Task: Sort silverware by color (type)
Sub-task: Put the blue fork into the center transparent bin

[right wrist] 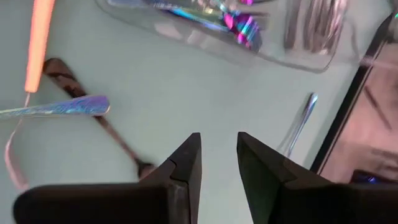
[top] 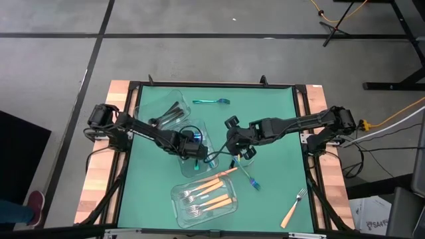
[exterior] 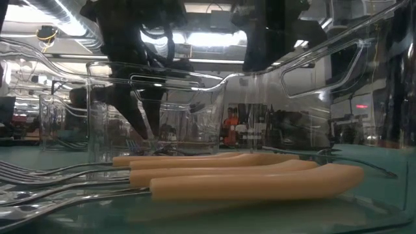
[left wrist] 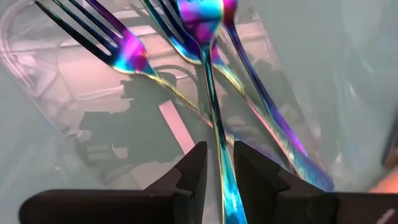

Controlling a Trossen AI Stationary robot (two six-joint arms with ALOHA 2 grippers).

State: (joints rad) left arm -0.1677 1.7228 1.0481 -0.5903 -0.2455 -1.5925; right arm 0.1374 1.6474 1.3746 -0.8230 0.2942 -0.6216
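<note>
Three clear containers stand on the green mat. The far-left one (top: 163, 113) holds black utensils. The middle one (top: 192, 141) holds iridescent forks (left wrist: 127, 50). The near one (top: 202, 198) holds orange-handled forks (exterior: 247, 177). My left gripper (top: 198, 151) (left wrist: 221, 149) points down into the middle container, open. One iridescent utensil's handle (left wrist: 219, 124) runs through the gap between its fingers, which stand clear of it. My right gripper (top: 238, 147) (right wrist: 219, 140) hangs open over bare mat, holding nothing. Loose pieces lie on the mat: an iridescent fork (top: 211, 101) at the far side, an iridescent utensil (top: 249, 176) and an orange-handled fork (top: 294, 207).
One orange handle (top: 224, 172) sticks out over the near container's rim. Under my right gripper lie an iridescent handle (right wrist: 59, 107), a dark utensil (right wrist: 93, 121) and a thin cable loop (right wrist: 12, 158). The two arms stand close together at the mat's middle.
</note>
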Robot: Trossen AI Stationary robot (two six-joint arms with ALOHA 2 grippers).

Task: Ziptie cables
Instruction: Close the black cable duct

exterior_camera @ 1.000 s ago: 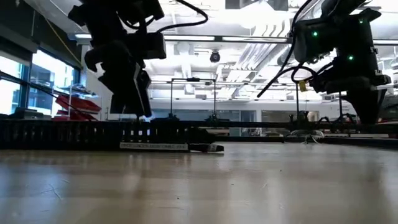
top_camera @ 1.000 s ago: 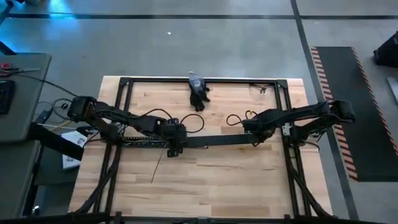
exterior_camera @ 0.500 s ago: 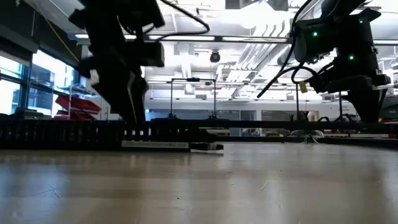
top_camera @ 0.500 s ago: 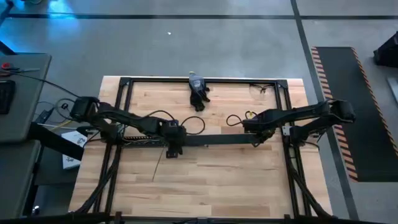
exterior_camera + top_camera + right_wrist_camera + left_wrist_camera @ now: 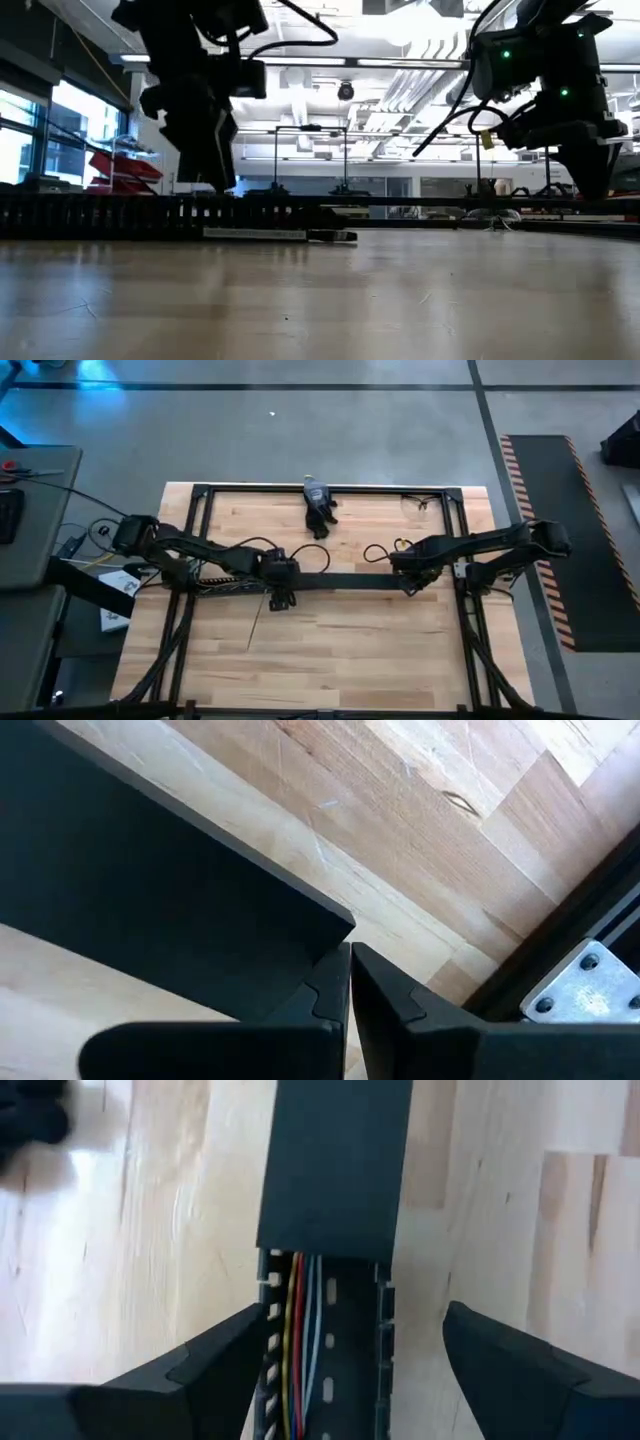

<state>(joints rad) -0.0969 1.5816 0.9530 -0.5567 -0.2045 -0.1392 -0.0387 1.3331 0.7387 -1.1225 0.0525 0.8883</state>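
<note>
The duct [image 5: 330, 1340] holding the cables [image 5: 300, 1340] is straddled by released left jaws; right jaws are clenched on the lid strip [image 5: 150, 910].

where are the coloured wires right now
In the left wrist view the thin yellow, red and blue wires lie inside the open black comb-edged duct, just short of its flat black lid, between the open left end effector's fingers.

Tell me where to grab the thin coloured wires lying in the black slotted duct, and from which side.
Grip the thin coloured wires on the uncovered stretch just short of the flat black lid, coming straight down from above: the black slotted duct walls block the sides. The left gripper is open astride the duct there.
</note>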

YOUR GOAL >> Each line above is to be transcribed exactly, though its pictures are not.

ANSWER AREA >>
Task: Sort silverware by color (type)
Sub-task: Put the blue fork into the center transparent bin

[right wrist] 
[top] 
[exterior] 
[left wrist] 

Controlling a Trossen AI Stationary robot (two six-joint arms with ALOHA 2 grippers).

State: (joints rad) left arm -0.1677 1.7228 1.0481 -0.5903 -0.2455 -1.5925; right arm 0.1374 1.6474 1.3746 -0.8230 0.2942 -0.6216
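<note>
Three clear containers stand on the green mat. The far-left one (top: 163, 113) holds black utensils. The middle one (top: 192, 141) holds iridescent forks (left wrist: 127, 50). The near one (top: 202, 198) holds orange-handled forks (exterior: 247, 177). My left gripper (top: 198, 151) (left wrist: 221, 149) points down into the middle container, open. One iridescent utensil's handle (left wrist: 219, 124) runs through the gap between its fingers, which stand clear of it. My right gripper (top: 238, 147) (right wrist: 219, 140) hangs open over bare mat, holding nothing. Loose pieces lie on the mat: an iridescent fork (top: 211, 101) at the far side, an iridescent utensil (top: 249, 176) and an orange-handled fork (top: 294, 207).
One orange handle (top: 224, 172) sticks out over the near container's rim. Under my right gripper lie an iridescent handle (right wrist: 59, 107), a dark utensil (right wrist: 93, 121) and a thin cable loop (right wrist: 12, 158). The two arms stand close together at the mat's middle.
</note>
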Robot: Trossen AI Stationary robot (two six-joint arms with ALOHA 2 grippers).

Task: Ziptie cables
Instruction: Close the black cable duct

exterior_camera @ 1.000 s ago: 
top_camera @ 1.000 s ago: 
exterior_camera @ 0.500 s ago: 
top_camera @ 0.500 s ago: 
exterior_camera + top_camera + right_wrist_camera + left_wrist_camera @ now: 

<state>(joints rad) -0.0969 1.5816 0.9530 -0.5567 -0.2045 -0.1392 -0.0387 1.3331 0.7387 -1.1225 0.0525 0.8883</state>
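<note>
The duct [image 5: 330, 1340] holding the cables [image 5: 300, 1340] is straddled by released left jaws; right jaws are clenched on the lid strip [image 5: 150, 910].

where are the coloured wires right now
In the left wrist view the thin yellow, red and blue wires lie inside the open black comb-edged duct, just short of its flat black lid, between the open left end effector's fingers.

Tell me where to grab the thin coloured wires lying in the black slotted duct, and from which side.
Grip the thin coloured wires on the uncovered stretch just short of the flat black lid, coming straight down from above: the black slotted duct walls block the sides. The left gripper is open astride the duct there.
</note>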

The given output is the complete response.